→ **Exercise requirements**: Copy each line from the entries that the word "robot" appears in.

→ **Source material**:
◇ ◇ ◇ ◇ ◇
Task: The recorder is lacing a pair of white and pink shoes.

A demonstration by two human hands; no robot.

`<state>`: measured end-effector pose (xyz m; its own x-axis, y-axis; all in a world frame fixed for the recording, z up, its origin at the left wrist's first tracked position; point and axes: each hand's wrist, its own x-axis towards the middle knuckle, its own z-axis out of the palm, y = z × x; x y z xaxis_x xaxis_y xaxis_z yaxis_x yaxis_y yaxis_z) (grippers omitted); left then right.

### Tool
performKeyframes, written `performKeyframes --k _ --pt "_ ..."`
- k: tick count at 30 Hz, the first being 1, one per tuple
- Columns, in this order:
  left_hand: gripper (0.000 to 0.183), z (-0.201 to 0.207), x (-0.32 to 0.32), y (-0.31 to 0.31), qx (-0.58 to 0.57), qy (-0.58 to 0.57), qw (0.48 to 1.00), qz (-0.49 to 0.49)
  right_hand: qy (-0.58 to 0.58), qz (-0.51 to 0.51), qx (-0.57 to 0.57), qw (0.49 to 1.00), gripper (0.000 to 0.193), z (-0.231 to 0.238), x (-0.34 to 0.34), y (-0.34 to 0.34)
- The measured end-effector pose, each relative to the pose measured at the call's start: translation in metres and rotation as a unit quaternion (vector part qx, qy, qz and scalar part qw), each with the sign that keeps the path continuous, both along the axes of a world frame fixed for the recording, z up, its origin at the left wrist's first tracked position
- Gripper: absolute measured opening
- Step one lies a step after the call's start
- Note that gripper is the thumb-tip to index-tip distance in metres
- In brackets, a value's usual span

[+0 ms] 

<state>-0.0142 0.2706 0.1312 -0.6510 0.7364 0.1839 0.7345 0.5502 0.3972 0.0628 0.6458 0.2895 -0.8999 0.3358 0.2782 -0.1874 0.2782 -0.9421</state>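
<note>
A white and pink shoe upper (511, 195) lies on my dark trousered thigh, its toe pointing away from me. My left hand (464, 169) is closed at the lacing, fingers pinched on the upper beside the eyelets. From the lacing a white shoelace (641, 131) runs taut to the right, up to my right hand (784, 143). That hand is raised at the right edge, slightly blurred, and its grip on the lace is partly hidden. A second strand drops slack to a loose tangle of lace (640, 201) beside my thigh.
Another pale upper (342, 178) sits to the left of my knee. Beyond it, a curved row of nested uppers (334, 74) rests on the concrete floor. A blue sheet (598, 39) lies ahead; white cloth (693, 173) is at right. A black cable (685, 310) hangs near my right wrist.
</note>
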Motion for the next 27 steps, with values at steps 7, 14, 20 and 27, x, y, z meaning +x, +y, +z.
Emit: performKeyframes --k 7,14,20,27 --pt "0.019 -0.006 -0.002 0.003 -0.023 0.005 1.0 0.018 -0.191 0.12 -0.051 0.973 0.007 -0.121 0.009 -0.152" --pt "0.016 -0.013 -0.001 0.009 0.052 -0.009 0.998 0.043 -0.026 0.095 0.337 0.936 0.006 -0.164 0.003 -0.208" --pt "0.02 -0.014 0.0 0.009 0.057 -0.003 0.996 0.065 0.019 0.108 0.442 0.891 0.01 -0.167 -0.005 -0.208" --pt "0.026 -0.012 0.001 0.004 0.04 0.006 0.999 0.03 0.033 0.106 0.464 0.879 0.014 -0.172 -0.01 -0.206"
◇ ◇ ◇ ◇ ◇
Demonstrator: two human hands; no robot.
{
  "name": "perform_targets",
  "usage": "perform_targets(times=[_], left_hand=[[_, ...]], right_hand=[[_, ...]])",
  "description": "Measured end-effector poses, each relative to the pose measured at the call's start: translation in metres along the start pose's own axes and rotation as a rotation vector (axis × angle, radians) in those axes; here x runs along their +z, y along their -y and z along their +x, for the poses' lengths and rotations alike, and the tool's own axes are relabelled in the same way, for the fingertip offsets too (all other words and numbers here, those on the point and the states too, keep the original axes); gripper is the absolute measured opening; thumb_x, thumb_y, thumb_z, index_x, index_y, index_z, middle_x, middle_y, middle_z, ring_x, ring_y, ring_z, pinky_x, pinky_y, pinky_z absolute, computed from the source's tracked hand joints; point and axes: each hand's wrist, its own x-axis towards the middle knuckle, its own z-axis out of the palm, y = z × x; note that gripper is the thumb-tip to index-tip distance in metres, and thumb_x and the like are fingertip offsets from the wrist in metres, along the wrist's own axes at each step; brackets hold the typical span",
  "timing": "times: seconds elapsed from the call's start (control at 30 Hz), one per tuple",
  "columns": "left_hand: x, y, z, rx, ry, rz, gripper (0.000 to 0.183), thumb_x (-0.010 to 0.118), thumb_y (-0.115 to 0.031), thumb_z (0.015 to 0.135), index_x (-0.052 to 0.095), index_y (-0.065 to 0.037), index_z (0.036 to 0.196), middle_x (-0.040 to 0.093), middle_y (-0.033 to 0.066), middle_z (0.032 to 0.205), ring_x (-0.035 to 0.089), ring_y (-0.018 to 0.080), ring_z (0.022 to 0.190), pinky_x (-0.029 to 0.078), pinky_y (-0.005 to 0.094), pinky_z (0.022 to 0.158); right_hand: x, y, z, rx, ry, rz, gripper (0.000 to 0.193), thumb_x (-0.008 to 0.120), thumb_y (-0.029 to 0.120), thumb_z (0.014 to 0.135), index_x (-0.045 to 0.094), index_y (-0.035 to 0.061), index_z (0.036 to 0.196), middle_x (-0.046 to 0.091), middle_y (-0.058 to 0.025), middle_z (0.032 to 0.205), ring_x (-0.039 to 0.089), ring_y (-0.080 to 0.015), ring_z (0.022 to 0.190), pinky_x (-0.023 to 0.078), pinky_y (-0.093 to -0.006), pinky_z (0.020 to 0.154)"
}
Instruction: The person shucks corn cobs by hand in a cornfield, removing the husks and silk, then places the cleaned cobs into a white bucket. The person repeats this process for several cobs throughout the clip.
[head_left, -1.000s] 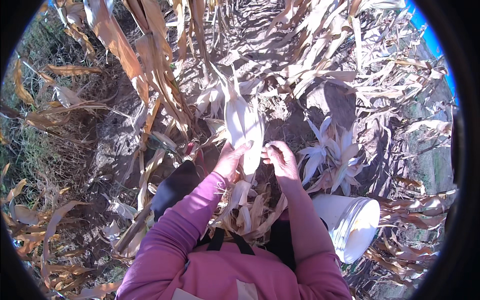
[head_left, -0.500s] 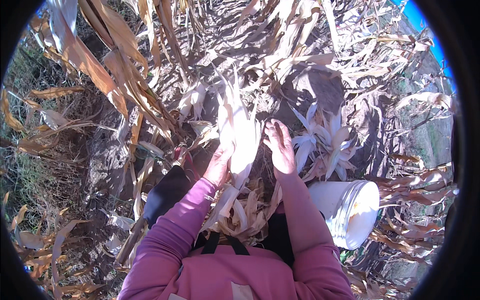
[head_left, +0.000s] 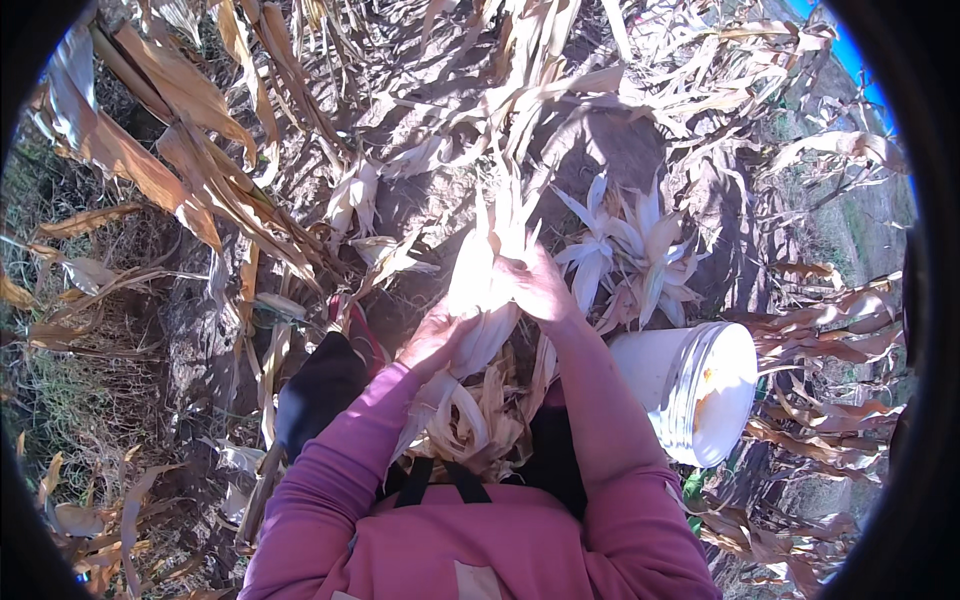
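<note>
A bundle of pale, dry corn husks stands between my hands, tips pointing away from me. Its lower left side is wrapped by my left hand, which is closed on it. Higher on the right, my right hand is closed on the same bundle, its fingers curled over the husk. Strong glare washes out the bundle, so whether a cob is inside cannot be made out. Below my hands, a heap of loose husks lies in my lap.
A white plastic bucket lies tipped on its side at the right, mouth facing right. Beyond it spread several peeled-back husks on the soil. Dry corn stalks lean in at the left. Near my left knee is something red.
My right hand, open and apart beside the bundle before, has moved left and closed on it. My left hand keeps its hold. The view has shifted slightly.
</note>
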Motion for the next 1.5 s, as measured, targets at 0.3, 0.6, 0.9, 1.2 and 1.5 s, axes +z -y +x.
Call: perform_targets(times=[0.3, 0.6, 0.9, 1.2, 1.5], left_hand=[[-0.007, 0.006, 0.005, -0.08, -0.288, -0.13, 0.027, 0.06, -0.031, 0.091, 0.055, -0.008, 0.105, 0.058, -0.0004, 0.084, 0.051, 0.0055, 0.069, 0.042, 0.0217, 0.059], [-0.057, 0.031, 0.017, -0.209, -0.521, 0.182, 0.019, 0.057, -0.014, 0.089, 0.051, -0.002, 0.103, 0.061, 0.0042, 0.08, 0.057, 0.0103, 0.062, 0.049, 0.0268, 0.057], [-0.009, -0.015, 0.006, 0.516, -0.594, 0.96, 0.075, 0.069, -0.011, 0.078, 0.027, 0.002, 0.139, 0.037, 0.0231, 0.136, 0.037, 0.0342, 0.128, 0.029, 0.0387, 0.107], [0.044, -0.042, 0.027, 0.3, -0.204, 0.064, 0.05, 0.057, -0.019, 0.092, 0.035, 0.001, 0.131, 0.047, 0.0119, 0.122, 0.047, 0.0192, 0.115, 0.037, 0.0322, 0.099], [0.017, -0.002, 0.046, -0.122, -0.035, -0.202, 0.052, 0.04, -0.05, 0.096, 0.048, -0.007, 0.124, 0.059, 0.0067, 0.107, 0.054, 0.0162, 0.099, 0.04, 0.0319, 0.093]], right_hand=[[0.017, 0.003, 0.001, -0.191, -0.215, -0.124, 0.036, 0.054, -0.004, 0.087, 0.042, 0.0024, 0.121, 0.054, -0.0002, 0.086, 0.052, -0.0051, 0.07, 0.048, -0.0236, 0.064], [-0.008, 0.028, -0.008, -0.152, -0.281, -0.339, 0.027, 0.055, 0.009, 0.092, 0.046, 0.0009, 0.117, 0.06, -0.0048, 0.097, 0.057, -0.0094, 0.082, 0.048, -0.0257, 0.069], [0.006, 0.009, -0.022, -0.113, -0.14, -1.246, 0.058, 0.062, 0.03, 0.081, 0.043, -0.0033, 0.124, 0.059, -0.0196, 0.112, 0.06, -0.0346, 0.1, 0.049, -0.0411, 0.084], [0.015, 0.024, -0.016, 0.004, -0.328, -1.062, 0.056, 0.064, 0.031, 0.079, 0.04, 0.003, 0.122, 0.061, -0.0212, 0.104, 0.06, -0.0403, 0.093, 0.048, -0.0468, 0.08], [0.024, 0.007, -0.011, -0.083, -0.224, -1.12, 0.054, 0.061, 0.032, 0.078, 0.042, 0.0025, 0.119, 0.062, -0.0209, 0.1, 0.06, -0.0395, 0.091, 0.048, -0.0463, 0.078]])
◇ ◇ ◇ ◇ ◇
→ **Output of the exercise**:
A demonstration by two human hands; no robot.
Demonstrator: two human hands; no robot.

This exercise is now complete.